- Decades:: 2000s; 2010s; 2020s;
- See also:: Other events of 2025 History of Slovakia • Years

= 2025 in Slovakia =

Events in the year 2025 in Slovakia.

== Incumbents ==
- President: Peter Pellegrini
- Prime Minister: Robert Fico

== Events ==
===January===
- 1 January –
  - Russian gas stops flowing to Slovakia and Moldova through the territory of Ukraine.

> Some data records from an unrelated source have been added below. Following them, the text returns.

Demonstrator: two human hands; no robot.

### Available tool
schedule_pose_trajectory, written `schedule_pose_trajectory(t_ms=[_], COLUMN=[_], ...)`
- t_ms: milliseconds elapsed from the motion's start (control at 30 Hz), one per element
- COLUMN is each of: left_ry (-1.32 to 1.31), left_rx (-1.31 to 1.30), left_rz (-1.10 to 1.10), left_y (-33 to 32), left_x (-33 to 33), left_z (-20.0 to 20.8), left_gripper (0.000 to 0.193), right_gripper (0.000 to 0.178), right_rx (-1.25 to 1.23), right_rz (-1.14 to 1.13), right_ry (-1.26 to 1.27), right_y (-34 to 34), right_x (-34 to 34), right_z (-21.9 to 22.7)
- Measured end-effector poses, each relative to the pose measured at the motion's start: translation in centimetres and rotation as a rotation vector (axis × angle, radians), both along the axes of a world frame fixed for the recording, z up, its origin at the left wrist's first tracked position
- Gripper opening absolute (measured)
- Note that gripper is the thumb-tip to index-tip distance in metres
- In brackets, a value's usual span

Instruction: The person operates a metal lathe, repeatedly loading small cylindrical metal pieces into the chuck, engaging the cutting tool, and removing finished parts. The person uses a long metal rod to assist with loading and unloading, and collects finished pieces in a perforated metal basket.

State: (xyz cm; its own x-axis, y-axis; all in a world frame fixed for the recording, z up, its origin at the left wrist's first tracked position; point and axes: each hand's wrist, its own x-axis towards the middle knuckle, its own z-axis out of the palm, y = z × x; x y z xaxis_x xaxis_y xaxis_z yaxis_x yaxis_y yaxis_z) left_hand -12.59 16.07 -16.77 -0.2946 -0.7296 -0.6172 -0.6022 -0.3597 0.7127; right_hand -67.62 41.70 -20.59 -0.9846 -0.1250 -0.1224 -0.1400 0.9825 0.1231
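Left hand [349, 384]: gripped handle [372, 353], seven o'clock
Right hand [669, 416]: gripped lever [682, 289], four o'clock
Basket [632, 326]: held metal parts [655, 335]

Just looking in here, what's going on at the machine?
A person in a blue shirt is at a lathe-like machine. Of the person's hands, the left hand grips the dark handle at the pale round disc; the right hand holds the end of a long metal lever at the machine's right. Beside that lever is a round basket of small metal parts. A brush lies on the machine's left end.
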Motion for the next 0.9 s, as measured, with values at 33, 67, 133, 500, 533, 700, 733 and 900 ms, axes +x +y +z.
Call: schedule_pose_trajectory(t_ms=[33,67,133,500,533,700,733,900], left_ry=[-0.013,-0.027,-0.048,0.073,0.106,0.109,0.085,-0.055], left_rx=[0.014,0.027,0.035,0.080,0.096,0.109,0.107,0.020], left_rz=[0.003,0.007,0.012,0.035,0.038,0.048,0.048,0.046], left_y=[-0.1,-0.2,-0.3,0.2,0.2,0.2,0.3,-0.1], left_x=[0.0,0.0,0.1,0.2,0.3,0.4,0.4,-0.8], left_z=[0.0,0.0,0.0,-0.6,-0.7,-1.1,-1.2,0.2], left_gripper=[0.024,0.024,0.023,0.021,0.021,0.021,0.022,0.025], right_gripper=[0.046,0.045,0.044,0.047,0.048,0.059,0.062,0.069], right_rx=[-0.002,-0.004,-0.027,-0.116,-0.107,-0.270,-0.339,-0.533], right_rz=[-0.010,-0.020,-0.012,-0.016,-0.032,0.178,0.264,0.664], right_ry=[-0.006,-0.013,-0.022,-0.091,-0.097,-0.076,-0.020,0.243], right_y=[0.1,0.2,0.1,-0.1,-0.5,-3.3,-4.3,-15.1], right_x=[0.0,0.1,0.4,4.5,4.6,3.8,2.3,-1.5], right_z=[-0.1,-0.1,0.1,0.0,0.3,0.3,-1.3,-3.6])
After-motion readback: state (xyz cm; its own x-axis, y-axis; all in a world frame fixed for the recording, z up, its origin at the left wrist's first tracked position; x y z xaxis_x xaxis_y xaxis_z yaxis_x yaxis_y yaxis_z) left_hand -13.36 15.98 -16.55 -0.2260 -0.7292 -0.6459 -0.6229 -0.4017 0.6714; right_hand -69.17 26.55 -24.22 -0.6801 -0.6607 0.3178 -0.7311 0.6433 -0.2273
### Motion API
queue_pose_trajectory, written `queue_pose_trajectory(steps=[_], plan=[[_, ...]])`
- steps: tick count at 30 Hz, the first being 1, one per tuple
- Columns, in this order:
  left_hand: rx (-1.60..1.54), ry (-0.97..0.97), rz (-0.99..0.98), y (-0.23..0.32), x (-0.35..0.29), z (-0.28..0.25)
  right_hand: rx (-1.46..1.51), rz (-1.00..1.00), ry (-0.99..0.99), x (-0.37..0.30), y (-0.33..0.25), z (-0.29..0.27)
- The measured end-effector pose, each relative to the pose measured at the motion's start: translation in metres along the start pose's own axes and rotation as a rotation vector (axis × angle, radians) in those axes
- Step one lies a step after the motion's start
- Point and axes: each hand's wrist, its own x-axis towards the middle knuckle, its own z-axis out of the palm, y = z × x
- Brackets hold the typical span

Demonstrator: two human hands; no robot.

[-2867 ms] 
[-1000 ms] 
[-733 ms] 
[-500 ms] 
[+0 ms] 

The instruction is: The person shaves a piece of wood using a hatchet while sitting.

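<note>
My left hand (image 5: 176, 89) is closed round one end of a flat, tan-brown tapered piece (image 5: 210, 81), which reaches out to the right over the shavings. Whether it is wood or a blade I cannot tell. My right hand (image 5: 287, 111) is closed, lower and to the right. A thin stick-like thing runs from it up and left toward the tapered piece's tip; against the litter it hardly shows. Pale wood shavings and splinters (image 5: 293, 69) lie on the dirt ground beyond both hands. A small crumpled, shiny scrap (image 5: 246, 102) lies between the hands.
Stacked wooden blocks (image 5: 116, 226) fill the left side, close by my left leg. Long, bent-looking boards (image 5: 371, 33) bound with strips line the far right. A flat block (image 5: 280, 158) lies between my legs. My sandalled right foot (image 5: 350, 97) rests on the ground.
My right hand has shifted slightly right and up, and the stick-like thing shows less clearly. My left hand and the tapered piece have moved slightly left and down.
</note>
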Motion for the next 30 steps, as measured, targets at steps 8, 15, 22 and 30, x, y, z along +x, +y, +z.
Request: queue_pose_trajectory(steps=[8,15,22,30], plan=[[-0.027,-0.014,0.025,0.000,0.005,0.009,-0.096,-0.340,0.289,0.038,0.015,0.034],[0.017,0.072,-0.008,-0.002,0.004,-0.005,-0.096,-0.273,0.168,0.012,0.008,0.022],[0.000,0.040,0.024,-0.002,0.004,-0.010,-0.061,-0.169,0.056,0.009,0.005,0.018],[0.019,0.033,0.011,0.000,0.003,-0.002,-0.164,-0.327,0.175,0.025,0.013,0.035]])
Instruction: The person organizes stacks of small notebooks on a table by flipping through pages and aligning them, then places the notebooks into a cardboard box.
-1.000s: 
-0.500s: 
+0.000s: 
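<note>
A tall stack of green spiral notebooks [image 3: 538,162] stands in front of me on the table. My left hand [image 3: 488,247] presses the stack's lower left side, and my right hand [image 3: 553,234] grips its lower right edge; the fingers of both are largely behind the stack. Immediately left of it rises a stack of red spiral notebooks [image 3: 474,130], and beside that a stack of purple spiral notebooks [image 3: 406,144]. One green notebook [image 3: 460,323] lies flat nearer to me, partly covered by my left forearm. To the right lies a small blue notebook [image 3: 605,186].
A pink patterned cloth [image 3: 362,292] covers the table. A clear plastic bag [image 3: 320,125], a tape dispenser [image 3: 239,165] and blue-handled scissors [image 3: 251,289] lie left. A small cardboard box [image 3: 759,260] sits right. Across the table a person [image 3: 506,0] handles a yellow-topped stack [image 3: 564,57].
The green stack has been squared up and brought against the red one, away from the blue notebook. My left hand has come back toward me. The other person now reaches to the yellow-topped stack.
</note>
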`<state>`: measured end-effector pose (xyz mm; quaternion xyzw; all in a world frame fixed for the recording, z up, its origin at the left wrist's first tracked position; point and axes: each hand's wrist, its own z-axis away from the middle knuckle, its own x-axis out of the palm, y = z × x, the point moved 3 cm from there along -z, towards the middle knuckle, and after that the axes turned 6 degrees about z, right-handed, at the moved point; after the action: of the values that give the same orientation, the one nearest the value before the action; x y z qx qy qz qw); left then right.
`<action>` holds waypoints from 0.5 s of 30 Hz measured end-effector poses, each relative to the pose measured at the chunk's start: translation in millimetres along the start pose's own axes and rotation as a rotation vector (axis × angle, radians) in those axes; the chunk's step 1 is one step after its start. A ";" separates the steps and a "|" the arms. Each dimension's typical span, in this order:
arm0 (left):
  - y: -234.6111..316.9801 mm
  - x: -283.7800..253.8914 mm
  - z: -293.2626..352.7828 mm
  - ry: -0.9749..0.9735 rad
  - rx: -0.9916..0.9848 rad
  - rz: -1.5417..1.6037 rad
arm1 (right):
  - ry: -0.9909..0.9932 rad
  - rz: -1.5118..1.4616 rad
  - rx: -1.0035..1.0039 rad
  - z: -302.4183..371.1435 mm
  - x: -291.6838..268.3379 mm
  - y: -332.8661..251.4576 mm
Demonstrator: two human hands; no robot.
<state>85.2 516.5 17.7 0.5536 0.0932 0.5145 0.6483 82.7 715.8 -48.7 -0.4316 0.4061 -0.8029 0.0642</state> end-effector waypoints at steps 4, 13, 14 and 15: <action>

Before the transit was ended, Slovakia was the last major importer of gas through the pipeline, after the rest of the EU had gradually shifted to other gas sources after the Russian invasion of Ukraine.
  - A revised official version of the national anthem Nad Tatrou sa blýska by Oskar Rózsa is broadcast for the first time.
- 10 January – 2025 Slovak protests: Fifteen thousand people attend a rally in Bratislava to protest against the pro-Russian orientation of Fico's Fourth Cabinet. Smaller protests are held in other cities.
- 16 January – Two people are killed in a stabbing at a high school in Spišská Stará Ves. A student is arrested.
- 24 January – 2025 Slovak protests: Over 130,000 people attended protests in cities across Slovakia against the pro-Russian foreign policy of the government.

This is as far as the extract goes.